_Problem:_ Using the entries that follow, establish how many lines contain the word "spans" and give only that figure.

Recorded data:

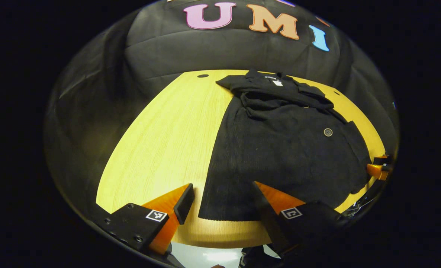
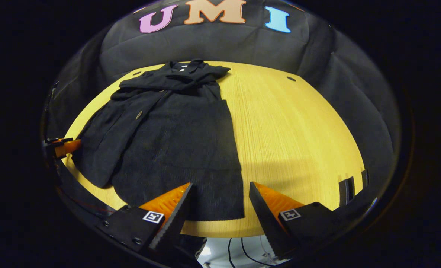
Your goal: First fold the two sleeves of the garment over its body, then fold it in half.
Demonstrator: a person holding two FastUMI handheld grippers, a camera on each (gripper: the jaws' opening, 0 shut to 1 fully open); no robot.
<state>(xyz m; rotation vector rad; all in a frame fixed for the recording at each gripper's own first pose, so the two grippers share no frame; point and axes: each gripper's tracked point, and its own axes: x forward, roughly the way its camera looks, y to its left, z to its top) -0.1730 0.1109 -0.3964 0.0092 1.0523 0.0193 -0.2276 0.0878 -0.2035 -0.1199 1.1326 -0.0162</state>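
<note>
Black garment flat on the wooden table, both grippers at its near hem, jaws apart and holding nothing.

Garment [image 1: 280,149] lies collar toward the booth wall, hem toward the near table edge; sleeves already lie bunched across the chest below the collar, one button [image 1: 328,132] showing on the body. Left gripper [image 1: 224,193] sits over the hem's left corner: one finger above bare wood, the other above cloth, wide gap between. In the right gripper view, right gripper [image 2: 220,193] straddles the hem's right corner the same way. Table [image 2: 298,130] has broad bare wood to the garment's right in that view, a similar open strip at its left in the left gripper view. Hem runs just inside the near edge. The other gripper's tip [image 2: 66,146] shows at the table's left rim, just beside the cloth.
</note>
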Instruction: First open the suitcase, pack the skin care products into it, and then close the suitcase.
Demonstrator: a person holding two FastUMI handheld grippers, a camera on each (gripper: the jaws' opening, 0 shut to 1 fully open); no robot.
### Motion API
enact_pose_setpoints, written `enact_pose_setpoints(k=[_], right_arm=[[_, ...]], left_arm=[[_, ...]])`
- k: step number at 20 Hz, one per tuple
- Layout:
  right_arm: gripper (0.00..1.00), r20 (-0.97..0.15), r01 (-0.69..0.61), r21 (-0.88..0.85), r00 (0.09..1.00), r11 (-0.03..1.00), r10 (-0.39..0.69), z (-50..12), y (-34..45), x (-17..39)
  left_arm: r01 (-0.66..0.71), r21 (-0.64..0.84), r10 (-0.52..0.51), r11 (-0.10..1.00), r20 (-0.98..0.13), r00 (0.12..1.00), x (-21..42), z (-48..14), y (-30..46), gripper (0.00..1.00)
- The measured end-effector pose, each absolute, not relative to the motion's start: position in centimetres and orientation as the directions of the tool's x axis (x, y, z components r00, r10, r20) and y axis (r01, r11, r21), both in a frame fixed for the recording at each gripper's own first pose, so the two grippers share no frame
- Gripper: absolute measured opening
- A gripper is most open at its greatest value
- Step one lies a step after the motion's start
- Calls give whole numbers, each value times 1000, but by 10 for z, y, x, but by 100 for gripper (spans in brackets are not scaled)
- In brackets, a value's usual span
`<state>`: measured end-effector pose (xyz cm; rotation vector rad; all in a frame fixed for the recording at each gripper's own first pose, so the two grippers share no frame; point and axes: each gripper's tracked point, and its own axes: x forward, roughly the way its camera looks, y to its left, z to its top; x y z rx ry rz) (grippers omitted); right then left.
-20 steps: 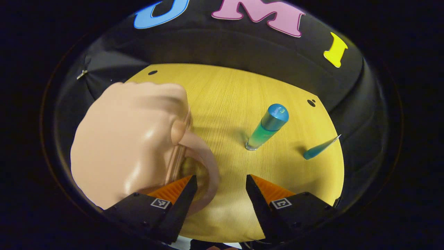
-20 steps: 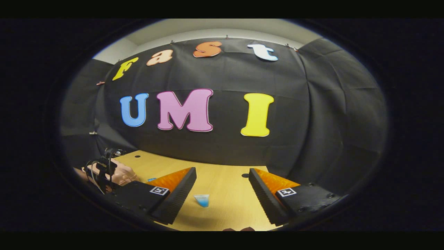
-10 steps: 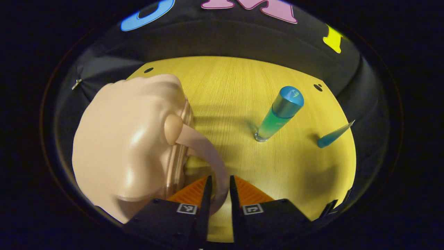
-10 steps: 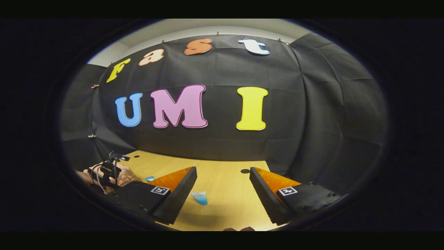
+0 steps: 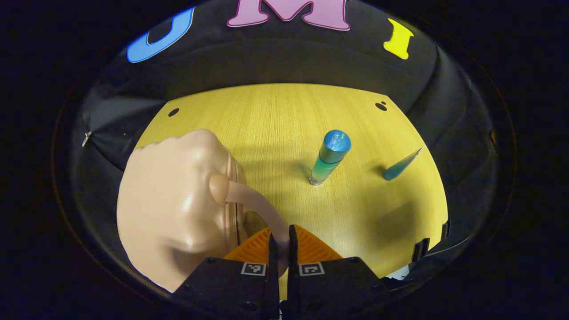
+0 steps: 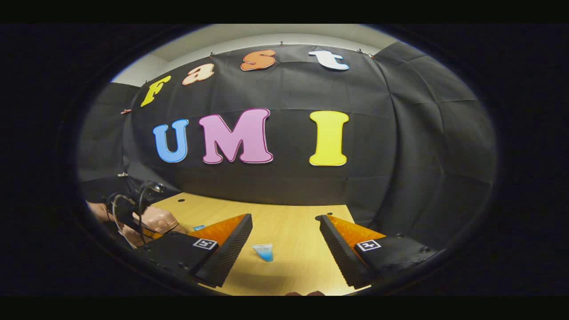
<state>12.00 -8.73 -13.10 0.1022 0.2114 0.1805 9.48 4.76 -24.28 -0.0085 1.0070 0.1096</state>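
Observation:
A small beige suitcase [image 5: 173, 204] lies on the wooden table [image 5: 275, 120], lid down, in the left gripper view. Its curved beige handle [image 5: 253, 204] runs down between my left gripper's fingers, and my left gripper [image 5: 280, 235] is shut on that handle. A blue-capped green bottle [image 5: 330, 156] stands upright right of the suitcase, and a blue tube [image 5: 400, 165] lies farther right. In the right gripper view my right gripper [image 6: 284, 231] hangs open above the table with the blue tube [image 6: 264, 251] beyond its fingers. The suitcase [image 6: 158, 220] and the left-hand device sit at the far left.
Black cloth walls close the table on the far and right sides. Small dark holes [image 5: 381, 106] mark the table's back corners. The table's right edge [image 5: 438, 222] lies close beyond the tube. Bare wood spreads between the suitcase and the bottle.
My left gripper went from open beside the handle to shut on it, then pulled back and up a little. My right gripper stayed open, shifting only slightly.

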Motion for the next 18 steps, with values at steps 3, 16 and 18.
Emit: enact_pose_setpoints(k=[3,16,18], right_arm=[[97,-203,-188,131,956,973,212,-133,-80,123],[99,-171,-200,151,959,968,225,-106,-19,131],[99,-166,-191,169,961,967,219,-99,5,128]], left_arm=[[-102,65,112,993,-814,570,89,-193,61,12],[-282,160,320,946,-596,736,43,-16,278,11],[-304,199,362,932,-574,734,34,-9,324,10]])
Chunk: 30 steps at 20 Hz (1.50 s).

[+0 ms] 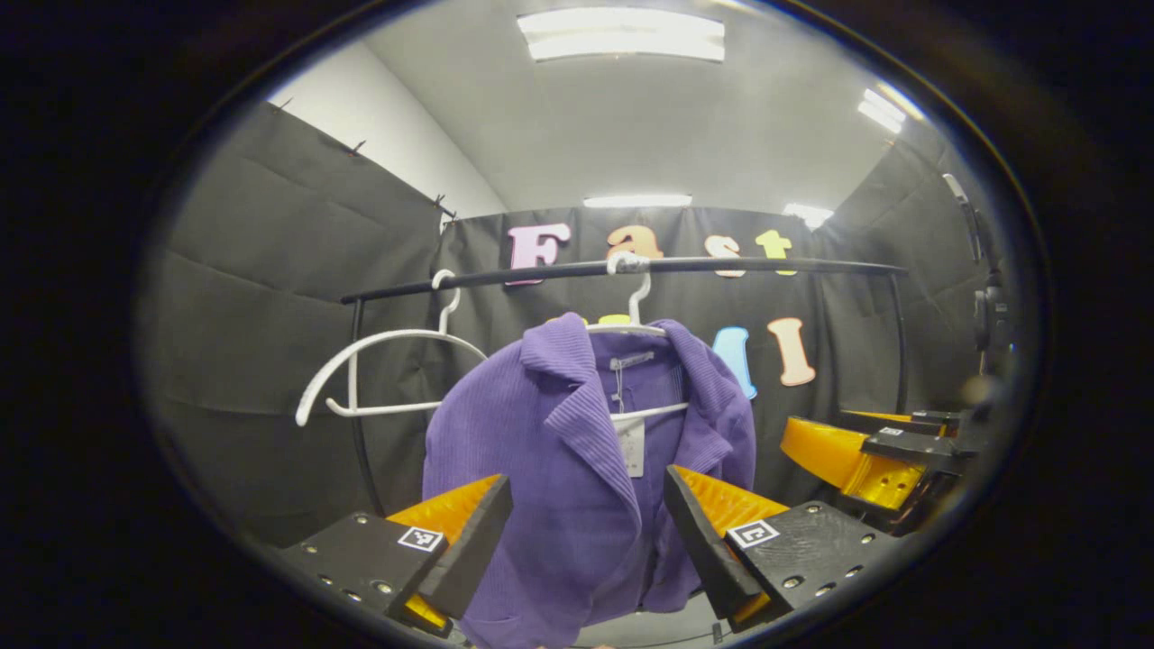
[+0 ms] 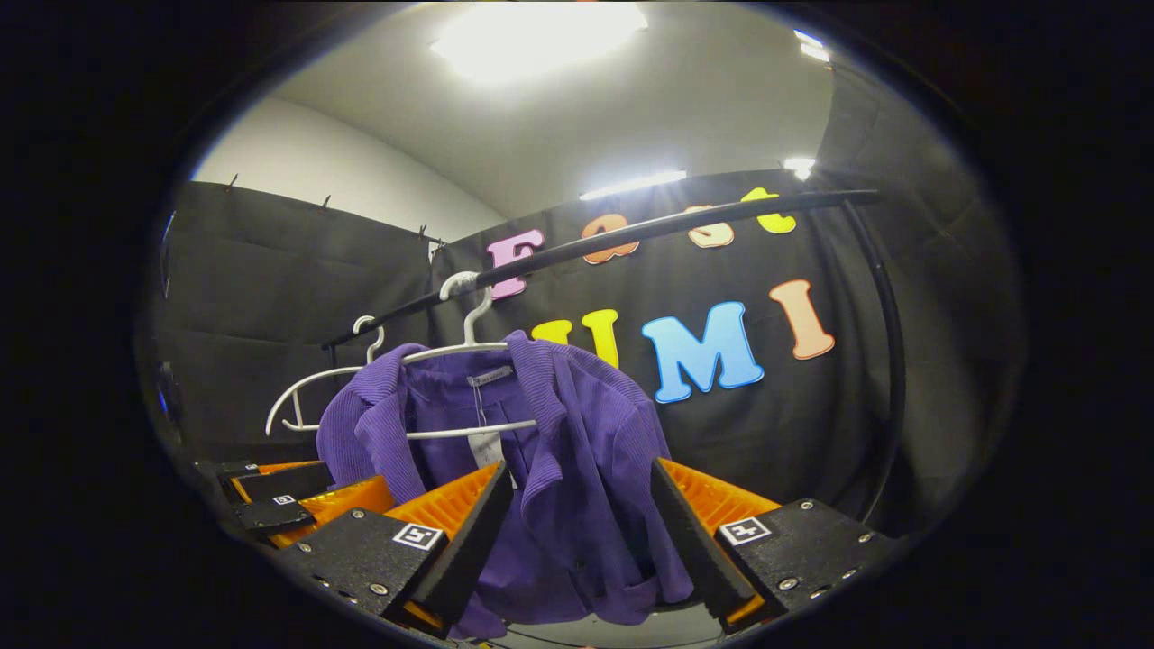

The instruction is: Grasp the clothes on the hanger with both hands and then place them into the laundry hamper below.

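Observation:
A purple ribbed jacket (image 1: 577, 469) hangs on a white hanger (image 1: 636, 317) from a black rail (image 1: 631, 267). My left gripper (image 1: 586, 541) is open, its fingers spread on either side of the jacket's front, a little short of the cloth. In the right gripper view the same jacket (image 2: 577, 469) hangs on its hanger (image 2: 469, 342), and my right gripper (image 2: 581, 532) is open in front of the jacket's lower half. The right gripper (image 1: 888, 460) also shows at the right edge of the left gripper view, and the left gripper (image 2: 288, 505) sits low on the left of the right gripper view.
An empty white hanger (image 1: 379, 370) hangs on the rail to the left of the jacket, also seen as the empty hanger (image 2: 306, 397) in the right gripper view. The rail's black upright (image 2: 888, 361) curves down at the right. Black cloth walls close in behind.

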### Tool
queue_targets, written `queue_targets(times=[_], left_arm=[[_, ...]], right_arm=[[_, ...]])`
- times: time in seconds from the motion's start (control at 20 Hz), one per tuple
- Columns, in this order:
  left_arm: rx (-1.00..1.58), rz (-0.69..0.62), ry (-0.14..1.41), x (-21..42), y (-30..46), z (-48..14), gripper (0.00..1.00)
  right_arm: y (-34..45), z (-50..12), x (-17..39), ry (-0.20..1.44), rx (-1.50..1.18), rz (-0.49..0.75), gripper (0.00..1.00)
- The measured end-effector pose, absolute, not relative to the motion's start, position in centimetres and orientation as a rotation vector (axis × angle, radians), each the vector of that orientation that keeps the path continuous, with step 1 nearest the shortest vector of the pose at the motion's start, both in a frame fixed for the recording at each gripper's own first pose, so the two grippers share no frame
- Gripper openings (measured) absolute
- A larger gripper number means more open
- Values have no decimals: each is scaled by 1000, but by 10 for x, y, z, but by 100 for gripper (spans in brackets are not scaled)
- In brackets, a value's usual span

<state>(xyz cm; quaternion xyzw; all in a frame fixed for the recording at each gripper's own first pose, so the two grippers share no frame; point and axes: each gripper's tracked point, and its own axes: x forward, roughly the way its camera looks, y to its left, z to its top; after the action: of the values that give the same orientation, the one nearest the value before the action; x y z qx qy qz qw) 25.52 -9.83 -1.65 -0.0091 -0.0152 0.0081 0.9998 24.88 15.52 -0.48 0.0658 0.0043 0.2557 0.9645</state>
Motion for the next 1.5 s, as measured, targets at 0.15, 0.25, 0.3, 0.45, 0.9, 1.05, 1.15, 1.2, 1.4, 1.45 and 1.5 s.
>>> queue_targets(times=[0.15, 0.25, 0.3, 0.45, 0.9, 1.05, 1.15, 1.2, 1.4, 1.45, 1.5], left_arm=[[-5, 46, -13, 273, -100, -27, 97], [6, 73, -6, 284, -99, -31, 100], [12, 85, -6, 290, -98, -32, 100], [24, 115, 3, 303, -96, -36, 97], [49, 205, 27, 336, -83, -42, 100], [55, 235, 29, 343, -80, -44, 97], [54, 282, 33, 344, -69, -45, 88], [44, 286, 44, 345, -67, -47, 75], [61, 345, 47, 343, -49, -44, 56], [59, 343, 50, 342, -47, -45, 47], [52, 334, 51, 345, -47, -45, 38]], right_arm=[[167, -13, 268, 31, 149, 566, 95], [173, -18, 282, 48, 156, 587, 96], [176, -20, 288, 53, 159, 594, 95], [186, -23, 308, 62, 159, 614, 95], [228, -41, 350, 114, 147, 644, 96], [234, -42, 360, 134, 167, 630, 93], [237, -47, 365, 169, 167, 623, 83], [240, -48, 364, 180, 176, 629, 80], [240, -47, 363, 178, 163, 628, 42], [238, -45, 363, 164, 157, 629, 25], [237, -42, 366, 144, 153, 628, 19]])
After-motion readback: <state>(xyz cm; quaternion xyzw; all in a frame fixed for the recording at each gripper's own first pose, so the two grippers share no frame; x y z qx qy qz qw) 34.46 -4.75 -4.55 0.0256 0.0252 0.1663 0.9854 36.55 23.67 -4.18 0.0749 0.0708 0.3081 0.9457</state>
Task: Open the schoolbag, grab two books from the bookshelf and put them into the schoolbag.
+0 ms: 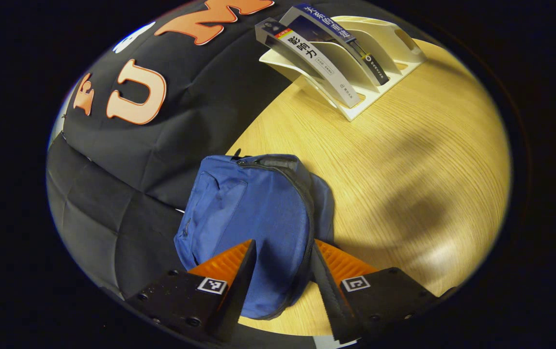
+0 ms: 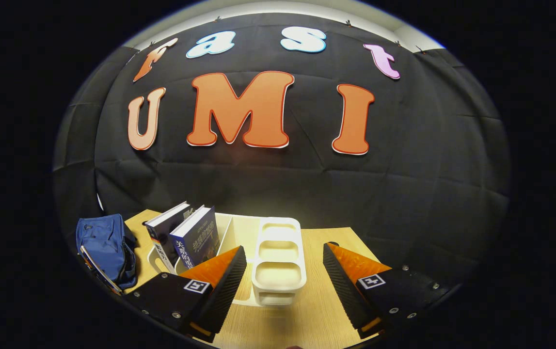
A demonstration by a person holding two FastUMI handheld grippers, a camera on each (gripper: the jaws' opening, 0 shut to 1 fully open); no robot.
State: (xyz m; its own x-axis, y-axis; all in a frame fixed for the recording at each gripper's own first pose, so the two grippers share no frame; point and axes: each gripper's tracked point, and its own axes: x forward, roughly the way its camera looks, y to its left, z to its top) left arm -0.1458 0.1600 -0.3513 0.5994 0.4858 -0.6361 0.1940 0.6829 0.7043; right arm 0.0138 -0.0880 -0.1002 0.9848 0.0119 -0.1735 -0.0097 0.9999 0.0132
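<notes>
On the wooden counter the blue schoolbag lies zipped. The left gripper spreads wide around its near end. The right gripper, wide and empty, faces the bookshelf holding two books.

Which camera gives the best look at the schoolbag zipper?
The left gripper view: the schoolbag lies close ahead between the open left gripper, its zipper curving in plain sight. The right gripper view shows the bag small at the edge, zipper unclear.
</notes>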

_Output below:_ 2